PROMPT.
Below are records; quote them exactly from the first line through the line that contains "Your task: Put".

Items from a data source

※ ※ ※

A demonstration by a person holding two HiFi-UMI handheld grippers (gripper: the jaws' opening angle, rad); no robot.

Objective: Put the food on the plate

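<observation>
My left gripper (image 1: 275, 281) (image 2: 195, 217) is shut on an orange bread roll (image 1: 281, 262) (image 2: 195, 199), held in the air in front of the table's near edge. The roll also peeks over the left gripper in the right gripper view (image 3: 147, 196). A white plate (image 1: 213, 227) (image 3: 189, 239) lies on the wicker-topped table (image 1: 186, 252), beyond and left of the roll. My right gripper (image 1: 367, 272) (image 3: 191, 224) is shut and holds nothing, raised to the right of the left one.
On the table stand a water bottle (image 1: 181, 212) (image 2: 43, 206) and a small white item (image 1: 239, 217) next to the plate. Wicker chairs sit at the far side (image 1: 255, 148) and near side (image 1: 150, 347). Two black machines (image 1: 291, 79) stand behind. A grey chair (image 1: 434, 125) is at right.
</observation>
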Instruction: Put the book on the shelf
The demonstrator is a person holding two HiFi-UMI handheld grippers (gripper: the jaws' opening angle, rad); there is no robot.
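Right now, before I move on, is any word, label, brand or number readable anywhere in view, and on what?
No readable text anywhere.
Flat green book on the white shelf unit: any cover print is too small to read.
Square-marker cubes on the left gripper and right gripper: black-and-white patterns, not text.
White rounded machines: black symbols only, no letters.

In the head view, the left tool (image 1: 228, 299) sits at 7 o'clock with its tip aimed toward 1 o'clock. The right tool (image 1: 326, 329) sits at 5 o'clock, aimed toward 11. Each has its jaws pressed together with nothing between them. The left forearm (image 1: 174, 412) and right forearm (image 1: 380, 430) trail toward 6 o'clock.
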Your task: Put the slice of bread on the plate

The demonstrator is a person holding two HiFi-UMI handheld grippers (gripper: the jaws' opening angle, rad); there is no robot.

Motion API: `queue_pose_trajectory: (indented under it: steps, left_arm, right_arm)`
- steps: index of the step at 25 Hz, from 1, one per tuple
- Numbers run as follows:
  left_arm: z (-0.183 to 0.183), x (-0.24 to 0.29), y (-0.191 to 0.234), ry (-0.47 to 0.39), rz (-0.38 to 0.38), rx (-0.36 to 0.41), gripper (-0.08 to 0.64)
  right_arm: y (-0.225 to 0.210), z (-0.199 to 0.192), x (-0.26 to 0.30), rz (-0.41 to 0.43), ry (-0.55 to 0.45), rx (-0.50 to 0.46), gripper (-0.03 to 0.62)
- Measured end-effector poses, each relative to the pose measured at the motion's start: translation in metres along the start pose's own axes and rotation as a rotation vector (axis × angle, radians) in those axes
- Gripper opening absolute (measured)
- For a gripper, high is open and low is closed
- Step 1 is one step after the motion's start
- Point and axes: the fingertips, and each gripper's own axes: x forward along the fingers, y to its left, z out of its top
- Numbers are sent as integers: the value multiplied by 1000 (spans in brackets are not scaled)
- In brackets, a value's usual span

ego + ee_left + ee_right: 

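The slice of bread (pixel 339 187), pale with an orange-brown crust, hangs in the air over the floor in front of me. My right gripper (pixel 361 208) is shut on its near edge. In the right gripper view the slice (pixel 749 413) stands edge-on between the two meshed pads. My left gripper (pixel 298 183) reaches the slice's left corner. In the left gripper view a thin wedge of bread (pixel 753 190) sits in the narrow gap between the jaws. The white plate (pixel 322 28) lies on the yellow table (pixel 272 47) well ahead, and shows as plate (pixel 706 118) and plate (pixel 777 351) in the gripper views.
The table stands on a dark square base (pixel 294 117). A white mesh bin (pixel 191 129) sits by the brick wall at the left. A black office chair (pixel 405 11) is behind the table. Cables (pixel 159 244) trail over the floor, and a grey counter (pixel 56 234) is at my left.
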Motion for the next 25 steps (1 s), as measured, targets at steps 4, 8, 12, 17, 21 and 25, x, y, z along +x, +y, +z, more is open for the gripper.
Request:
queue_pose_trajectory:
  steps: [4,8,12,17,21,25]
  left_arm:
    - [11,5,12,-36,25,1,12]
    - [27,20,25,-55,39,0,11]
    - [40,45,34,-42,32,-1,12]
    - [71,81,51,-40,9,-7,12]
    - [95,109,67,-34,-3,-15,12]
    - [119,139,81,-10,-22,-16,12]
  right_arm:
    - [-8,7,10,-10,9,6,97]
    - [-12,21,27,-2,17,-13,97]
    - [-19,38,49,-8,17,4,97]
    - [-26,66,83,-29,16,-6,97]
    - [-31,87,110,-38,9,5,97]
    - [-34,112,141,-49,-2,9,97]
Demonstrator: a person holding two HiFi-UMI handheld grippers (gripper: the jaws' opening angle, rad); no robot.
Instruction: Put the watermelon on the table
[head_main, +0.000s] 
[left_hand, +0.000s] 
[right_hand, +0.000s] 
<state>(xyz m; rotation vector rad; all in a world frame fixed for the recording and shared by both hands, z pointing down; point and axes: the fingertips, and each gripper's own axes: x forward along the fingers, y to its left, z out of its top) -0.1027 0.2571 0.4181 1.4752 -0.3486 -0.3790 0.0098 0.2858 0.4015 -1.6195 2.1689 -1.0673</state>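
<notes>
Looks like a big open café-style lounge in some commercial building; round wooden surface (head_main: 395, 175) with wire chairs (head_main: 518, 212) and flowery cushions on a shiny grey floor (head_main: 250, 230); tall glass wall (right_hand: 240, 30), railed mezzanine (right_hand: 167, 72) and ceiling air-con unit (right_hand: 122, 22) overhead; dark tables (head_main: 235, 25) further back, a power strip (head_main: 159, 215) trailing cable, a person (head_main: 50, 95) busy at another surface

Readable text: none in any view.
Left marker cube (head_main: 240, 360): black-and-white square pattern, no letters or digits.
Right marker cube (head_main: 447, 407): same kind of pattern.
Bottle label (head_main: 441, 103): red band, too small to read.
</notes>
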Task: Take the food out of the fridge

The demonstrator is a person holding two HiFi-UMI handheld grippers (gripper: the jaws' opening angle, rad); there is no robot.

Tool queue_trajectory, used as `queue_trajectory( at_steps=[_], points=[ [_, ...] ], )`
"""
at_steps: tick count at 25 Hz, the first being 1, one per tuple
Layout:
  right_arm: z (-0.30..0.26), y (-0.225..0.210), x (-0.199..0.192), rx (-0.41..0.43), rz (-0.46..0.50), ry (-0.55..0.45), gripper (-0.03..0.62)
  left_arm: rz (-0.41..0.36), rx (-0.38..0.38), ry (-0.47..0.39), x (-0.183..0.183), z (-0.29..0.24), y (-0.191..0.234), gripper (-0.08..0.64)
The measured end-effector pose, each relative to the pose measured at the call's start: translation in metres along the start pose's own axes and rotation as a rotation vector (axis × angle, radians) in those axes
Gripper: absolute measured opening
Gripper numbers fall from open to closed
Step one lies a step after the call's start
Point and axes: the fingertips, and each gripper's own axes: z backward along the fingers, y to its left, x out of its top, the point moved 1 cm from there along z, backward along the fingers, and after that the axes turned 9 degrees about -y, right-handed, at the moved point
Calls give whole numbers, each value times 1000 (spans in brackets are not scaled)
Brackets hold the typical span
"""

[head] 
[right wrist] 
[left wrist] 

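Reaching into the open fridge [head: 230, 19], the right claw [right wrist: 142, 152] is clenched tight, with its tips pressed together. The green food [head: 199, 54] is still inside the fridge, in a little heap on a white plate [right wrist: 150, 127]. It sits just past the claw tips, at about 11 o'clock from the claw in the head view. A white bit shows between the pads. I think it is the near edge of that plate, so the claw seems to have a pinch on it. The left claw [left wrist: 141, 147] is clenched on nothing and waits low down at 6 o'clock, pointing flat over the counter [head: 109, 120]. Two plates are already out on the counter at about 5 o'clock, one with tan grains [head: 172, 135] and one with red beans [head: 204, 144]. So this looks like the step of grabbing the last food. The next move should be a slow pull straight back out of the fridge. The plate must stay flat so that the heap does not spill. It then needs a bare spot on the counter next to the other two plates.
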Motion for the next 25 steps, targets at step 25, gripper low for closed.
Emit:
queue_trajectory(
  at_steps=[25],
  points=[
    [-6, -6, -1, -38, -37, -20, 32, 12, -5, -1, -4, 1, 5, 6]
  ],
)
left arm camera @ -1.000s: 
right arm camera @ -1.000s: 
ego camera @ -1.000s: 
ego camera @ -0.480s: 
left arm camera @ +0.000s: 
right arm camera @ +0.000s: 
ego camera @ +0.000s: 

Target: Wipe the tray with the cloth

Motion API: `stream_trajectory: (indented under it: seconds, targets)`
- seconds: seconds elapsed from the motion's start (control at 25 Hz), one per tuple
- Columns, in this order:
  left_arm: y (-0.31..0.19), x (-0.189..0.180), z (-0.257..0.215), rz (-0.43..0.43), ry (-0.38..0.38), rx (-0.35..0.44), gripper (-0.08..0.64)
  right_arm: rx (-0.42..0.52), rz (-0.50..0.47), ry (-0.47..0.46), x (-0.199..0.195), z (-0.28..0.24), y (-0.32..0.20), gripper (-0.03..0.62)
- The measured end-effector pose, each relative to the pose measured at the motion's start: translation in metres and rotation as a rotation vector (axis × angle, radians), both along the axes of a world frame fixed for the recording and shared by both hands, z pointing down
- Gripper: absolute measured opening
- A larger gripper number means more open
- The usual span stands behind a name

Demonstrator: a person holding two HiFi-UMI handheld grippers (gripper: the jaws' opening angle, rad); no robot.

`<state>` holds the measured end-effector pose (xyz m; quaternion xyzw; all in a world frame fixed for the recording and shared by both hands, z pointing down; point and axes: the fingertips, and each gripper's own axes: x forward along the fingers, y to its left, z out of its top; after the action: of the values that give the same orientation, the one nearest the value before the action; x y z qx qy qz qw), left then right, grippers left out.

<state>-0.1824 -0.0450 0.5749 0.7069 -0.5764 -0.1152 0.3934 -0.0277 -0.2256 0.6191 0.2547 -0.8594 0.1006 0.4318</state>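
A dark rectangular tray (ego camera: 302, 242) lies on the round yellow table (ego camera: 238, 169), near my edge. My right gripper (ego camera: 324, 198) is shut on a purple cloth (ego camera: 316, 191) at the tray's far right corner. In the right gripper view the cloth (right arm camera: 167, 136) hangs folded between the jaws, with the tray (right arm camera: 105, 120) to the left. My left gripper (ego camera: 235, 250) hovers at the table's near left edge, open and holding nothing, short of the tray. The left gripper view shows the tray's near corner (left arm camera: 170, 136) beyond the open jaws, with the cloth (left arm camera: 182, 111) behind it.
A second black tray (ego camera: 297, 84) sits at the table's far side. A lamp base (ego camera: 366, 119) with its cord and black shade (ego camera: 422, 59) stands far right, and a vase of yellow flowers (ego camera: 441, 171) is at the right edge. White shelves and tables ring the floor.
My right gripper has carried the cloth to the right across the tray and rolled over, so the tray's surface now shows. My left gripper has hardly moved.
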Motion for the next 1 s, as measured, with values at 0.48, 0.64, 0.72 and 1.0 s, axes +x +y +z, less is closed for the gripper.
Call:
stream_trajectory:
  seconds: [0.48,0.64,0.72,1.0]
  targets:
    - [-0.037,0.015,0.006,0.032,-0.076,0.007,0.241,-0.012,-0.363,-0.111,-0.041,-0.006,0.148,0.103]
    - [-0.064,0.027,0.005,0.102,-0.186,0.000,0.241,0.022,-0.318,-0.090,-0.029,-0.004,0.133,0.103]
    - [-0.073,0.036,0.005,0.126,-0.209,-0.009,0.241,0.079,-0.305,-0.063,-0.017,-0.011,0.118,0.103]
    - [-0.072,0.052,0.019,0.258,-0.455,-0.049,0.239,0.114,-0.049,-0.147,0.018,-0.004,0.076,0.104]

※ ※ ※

ANSWER TO THIS PROBLEM.
A demonstration by a person holding two HiFi-UMI handheld grippers (gripper: the jaws' opening angle, rad); no robot.

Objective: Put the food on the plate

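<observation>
My left gripper (image 1: 275, 281) (image 2: 195, 217) is shut on an orange bread roll (image 1: 281, 262) (image 2: 195, 199), held in the air in front of the table's near edge. The roll also peeks over the left gripper in the right gripper view (image 3: 147, 196). A white plate (image 1: 213, 227) (image 3: 189, 239) lies on the wicker-topped table (image 1: 186, 252), beyond and left of the roll. My right gripper (image 1: 367, 272) (image 3: 191, 224) is shut and holds nothing, raised to the right of the left one.
On the table stand a water bottle (image 1: 181, 212) (image 2: 43, 206) and a small white item (image 1: 239, 217) next to the plate. Wicker chairs sit at the far side (image 1: 255, 148) and near side (image 1: 150, 347). Two black machines (image 1: 291, 79) stand behind. A grey chair (image 1: 434, 125) is at right.
</observation>
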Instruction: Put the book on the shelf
The demonstrator is a person holding two HiFi-UMI handheld grippers (gripper: the jaws' opening angle, rad); there is no robot.
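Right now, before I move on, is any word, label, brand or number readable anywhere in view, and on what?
No readable text anywhere.
Flat green book on the white shelf unit: any cover print is too small to read.
Square-marker cubes on the left gripper and right gripper: black-and-white patterns, not text.
White rounded machines: black symbols only, no letters.

In the head view, the left tool (image 1: 228, 299) sits at 7 o'clock with its tip aimed toward 1 o'clock. The right tool (image 1: 326, 329) sits at 5 o'clock, aimed toward 11. Each has its jaws pressed together with nothing between them. The left forearm (image 1: 174, 412) and right forearm (image 1: 380, 430) trail toward 6 o'clock.
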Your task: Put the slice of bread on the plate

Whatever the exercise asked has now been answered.